= Joe Ngidi =

South African boxer

Joe "Axe Killer" Ngidi (19 March 1934 – 1 April 1990) was a South African professional boxer and trainer who rose to prominence during the 1950s and 1960s. Ngidi held the South African Black middleweight and welterweight titles during the era of apartheid-sanctioned sports segregation. He is widely regarded as one of the greatest "pound-for-pound" fighters the country has ever produced, despite being denied the opportunity to compete for a world title due to the political climate of his time.

== Early Life and Name ==
Joe Ngidi was born in Edendale today's KwaZulu-Natal province of South Africa, and discovered boxing as a youth in the local gymnasiums of Natal. His moniker, "Axe Killer," was a testament to his devastating "chopping" right hand. His punching style was said to resemble the swing of an axe, capable of felling opponents with clinical precision. Outside the ring, however, he was known as a humble, disciplined, and deeply religious man.

== Professional Career ==

=== Rise to Prominence and UK Campaign (1958) ===
Ngidi turned professional in the late 1940s, quickly gaining a reputation for his iron chin and relentless pressure. In 1958, seeking to bypass the limitations of the South African boxing scene, Ngidi traveled to the United Kingdom to test himself against international opposition. On June 10, 1958, at the Town Hall in Kensington, he faced the tough Ghanaian fighter Attu Clottey. While Ngidi lost the bout on points over ten rounds, the performance earned him respect from the British boxing press and proved he could compete at a world-class level.

== Domestic Dominance and Title Success ==
Upon returning to South Africa, Ngidi became a symbol of excellence in the "Non-White" boxing circuit.

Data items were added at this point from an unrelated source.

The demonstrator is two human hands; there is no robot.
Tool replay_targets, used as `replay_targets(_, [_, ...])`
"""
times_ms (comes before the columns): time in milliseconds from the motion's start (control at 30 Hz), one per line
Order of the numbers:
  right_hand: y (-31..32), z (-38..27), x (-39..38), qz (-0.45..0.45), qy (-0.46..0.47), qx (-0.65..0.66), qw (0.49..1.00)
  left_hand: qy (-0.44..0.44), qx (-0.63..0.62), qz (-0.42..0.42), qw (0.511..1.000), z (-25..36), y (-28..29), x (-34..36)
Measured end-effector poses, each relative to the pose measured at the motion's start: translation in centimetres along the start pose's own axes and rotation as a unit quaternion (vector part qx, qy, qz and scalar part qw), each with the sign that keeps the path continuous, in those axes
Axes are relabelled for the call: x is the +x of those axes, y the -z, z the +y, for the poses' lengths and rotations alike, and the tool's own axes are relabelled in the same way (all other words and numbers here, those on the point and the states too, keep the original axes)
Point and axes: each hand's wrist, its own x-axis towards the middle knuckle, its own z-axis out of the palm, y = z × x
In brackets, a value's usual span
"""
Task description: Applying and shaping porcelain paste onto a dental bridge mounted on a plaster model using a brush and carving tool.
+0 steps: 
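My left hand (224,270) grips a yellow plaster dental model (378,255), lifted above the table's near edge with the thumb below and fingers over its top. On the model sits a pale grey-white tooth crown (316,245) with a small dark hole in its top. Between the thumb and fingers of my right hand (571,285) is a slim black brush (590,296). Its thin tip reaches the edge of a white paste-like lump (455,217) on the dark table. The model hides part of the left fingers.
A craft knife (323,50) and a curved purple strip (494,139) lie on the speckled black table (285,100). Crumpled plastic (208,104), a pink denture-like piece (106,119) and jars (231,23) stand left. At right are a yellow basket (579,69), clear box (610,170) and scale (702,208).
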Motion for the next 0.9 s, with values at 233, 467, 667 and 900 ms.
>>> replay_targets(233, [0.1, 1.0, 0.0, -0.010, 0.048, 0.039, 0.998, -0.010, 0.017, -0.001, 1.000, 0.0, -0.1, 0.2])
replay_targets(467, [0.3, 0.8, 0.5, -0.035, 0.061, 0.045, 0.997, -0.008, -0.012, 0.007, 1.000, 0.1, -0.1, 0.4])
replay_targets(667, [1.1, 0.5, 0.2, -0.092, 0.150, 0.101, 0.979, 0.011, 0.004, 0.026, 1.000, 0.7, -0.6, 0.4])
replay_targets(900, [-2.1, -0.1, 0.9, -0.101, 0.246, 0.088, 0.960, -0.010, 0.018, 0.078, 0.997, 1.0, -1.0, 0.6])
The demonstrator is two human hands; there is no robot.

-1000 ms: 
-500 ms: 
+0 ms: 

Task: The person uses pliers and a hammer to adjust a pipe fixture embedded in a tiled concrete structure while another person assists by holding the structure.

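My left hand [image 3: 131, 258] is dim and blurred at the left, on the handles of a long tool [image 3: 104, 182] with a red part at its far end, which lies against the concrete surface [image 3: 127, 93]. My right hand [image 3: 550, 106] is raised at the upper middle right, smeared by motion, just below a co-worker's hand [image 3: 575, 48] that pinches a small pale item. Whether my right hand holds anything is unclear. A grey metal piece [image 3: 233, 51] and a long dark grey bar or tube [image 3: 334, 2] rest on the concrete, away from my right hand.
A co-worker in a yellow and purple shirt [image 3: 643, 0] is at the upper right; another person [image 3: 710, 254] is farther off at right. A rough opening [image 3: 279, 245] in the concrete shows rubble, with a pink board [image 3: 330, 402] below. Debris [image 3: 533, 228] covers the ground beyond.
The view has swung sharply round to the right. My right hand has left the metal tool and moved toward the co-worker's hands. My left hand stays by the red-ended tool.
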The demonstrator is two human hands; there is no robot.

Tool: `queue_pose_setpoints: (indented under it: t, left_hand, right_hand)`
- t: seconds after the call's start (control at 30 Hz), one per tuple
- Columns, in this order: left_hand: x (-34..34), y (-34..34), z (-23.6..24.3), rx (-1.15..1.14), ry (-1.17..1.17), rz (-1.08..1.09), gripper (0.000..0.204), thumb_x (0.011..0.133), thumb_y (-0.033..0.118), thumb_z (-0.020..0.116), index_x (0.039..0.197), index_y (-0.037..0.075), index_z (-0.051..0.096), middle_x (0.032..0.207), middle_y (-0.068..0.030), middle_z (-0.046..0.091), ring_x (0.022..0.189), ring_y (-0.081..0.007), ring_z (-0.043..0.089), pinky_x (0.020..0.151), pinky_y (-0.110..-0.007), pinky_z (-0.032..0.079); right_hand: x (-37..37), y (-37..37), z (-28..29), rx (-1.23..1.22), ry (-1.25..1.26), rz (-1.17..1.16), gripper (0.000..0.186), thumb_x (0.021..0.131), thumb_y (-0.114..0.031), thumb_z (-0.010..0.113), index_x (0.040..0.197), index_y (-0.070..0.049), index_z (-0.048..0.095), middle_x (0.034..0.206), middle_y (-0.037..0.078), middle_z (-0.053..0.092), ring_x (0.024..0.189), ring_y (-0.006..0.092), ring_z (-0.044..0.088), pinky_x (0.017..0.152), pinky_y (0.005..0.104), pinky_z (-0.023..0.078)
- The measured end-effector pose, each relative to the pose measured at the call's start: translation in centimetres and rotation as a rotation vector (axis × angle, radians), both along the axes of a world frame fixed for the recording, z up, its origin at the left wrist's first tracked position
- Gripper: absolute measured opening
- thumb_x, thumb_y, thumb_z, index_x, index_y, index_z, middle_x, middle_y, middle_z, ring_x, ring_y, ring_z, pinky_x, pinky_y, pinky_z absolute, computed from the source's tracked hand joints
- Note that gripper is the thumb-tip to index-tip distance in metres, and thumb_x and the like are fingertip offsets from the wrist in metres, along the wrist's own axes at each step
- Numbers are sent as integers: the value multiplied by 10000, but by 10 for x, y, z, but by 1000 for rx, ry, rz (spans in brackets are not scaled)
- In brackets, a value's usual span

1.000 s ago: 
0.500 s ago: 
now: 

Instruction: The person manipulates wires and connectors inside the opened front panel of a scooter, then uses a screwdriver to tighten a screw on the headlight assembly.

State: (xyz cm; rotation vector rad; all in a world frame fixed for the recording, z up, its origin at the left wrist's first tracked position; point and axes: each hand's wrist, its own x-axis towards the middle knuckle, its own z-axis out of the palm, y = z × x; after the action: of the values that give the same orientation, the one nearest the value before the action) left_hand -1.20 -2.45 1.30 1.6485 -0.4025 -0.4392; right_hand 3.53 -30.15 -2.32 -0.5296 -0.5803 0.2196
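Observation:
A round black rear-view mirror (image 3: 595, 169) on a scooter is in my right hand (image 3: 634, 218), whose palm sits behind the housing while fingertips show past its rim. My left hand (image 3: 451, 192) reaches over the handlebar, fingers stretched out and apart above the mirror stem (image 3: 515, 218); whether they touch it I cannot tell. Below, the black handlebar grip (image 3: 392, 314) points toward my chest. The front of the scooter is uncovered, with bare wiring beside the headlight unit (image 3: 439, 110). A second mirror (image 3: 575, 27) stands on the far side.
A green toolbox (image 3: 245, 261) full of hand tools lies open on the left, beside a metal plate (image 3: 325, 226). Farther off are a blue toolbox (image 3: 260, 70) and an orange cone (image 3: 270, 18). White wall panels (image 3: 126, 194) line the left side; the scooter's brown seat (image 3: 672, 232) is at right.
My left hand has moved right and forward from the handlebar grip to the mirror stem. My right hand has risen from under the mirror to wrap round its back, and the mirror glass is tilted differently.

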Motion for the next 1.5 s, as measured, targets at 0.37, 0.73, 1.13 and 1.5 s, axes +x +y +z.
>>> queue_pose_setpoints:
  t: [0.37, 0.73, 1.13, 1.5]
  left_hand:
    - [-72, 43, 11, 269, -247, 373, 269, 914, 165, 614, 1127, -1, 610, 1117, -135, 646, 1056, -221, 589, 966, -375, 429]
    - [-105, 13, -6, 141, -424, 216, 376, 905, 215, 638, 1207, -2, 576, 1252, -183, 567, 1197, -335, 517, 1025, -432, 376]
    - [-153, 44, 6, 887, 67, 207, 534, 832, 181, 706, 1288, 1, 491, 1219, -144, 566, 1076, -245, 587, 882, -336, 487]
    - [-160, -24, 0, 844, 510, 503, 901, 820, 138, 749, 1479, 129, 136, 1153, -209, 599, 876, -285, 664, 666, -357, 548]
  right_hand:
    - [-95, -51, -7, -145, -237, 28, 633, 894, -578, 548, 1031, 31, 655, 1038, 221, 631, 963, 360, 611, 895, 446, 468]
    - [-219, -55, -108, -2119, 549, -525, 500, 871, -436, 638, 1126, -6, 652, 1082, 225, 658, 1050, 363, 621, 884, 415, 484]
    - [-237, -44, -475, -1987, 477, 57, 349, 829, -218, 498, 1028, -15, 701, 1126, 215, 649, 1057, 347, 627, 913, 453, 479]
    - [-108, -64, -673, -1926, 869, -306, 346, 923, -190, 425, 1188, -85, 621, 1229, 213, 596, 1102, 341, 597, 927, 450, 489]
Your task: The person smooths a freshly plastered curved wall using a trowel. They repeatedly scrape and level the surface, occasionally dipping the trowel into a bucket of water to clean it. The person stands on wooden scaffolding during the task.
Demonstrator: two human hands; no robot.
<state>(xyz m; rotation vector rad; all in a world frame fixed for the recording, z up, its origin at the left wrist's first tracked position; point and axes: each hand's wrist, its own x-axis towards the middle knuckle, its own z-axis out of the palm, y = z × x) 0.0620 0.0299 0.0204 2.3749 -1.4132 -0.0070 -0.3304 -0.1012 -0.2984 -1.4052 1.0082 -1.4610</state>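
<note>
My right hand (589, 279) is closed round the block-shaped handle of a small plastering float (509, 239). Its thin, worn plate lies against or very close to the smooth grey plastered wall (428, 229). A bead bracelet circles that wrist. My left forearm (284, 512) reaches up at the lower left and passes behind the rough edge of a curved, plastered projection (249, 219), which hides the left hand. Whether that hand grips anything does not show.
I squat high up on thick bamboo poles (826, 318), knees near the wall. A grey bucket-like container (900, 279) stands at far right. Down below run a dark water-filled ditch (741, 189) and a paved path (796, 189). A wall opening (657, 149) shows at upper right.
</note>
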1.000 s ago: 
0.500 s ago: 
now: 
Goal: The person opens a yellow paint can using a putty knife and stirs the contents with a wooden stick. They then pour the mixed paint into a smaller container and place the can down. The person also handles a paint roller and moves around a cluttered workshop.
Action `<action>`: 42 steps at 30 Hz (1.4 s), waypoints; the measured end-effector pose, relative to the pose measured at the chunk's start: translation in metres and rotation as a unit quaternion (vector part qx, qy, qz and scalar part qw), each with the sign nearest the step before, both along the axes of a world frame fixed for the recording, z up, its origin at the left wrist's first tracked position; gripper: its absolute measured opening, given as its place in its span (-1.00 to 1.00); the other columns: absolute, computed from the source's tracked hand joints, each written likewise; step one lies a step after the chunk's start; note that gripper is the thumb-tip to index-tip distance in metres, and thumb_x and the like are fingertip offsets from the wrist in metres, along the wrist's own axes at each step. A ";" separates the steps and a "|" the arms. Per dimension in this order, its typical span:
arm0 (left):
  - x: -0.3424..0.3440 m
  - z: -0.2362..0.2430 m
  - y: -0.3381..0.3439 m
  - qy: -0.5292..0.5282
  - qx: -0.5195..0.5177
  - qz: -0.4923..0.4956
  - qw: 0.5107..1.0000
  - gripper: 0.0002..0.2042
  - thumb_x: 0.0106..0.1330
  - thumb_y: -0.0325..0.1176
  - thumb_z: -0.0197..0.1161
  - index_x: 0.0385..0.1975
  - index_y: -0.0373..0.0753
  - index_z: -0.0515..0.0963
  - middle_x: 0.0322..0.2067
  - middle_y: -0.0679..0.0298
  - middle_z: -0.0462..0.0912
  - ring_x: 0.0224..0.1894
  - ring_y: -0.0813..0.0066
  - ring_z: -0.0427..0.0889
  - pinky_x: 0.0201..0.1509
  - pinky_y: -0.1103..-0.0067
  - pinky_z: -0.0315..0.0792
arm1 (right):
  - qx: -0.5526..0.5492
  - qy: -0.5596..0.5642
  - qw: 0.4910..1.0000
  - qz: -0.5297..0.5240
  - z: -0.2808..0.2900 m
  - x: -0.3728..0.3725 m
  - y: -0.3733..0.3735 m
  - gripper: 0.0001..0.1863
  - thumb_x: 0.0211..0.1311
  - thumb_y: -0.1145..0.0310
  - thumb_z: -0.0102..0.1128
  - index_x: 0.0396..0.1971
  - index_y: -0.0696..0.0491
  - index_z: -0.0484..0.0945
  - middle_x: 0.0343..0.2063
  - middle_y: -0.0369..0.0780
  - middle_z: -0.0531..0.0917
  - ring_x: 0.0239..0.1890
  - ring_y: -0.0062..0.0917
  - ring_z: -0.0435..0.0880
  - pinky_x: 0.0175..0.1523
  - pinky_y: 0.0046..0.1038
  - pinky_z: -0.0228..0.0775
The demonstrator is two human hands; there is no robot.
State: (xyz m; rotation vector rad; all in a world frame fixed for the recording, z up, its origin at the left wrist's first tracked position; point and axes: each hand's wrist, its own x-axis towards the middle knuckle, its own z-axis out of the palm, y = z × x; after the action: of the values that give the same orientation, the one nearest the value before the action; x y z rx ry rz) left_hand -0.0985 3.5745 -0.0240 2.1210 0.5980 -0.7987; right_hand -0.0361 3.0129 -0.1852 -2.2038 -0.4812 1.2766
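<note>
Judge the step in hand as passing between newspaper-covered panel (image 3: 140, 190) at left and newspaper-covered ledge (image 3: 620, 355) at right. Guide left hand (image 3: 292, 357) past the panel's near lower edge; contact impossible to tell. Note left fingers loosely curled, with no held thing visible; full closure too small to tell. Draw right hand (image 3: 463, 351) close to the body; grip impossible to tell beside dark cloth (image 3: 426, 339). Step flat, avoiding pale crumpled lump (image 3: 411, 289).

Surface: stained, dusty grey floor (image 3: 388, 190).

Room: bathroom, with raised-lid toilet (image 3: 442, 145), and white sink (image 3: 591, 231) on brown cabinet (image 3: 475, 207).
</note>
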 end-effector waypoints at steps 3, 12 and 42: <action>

=== Welterweight Success ===
In 1965, Ngidi reached the pinnacle of his domestic career when he faced Gilbert Petros for the South African Black Welterweight title. Ngidi secured a decisive victory, further cementing his legacy as a multi-divisional champion. He later moved up in weight to claim the South African Black Middleweight title, showcasing his versatility and power against larger opponents.

== Notable Rivalries and Cross-Border Bouts ==
Because of the apartheid "Color Bar" in South African sports, Ngidi often had to travel to neighboring protectorates or fight under unique conditions to face high-caliber white opponents or international stars:

- Willie Ludick: Ngidi engaged in a high-stakes rivalry with the white South African star Willie Ludick. Their encounters were significant cultural events that challenged the narrative of racial athletic hierarchy in South Africa.
- Bennie Nieuwenhuizen: Ngidi fought the hard-hitting Nieuwenhuizen in a series of bouts that are still discussed for their high level of technical proficiency and intensity.

== International fights ==
Ngidi also faced renowned Australian fighters Darby Brown and George Barnes. His bout against Barnes in 1959 was particularly notable, as Barnes was a highly ranked world contender; Ngidi's ability to hold his own against such opposition solidified his "uncrowned king" status. In 1965 Ngidi won a fight against Joe Brown, who was a former world champion of the United States, on points in a 10-round bout at Wembley Stadium in Johannesburg.

== Post-Boxing Career and Legacy ==
After retiring from the ring in the late 1960s, Ngidi transitioned into coaching. He became a boxing mentor in Durban, passing on his technical knowledge to a new generation. He was known for his strict adherence to "old school" fundamentals: footwork, balance, and the discipline to never take an eye off the opponent.

In 2004, Ngidi was posthumously honored at the South African Boxing Awards for his lifetime contribution to the sport, recognizing him as a pioneer who paved the way for future world champions like Dingaan Thobela and Brian Mitchell.

== Death ==
Joe Ngidi passed away on April 1, 1990.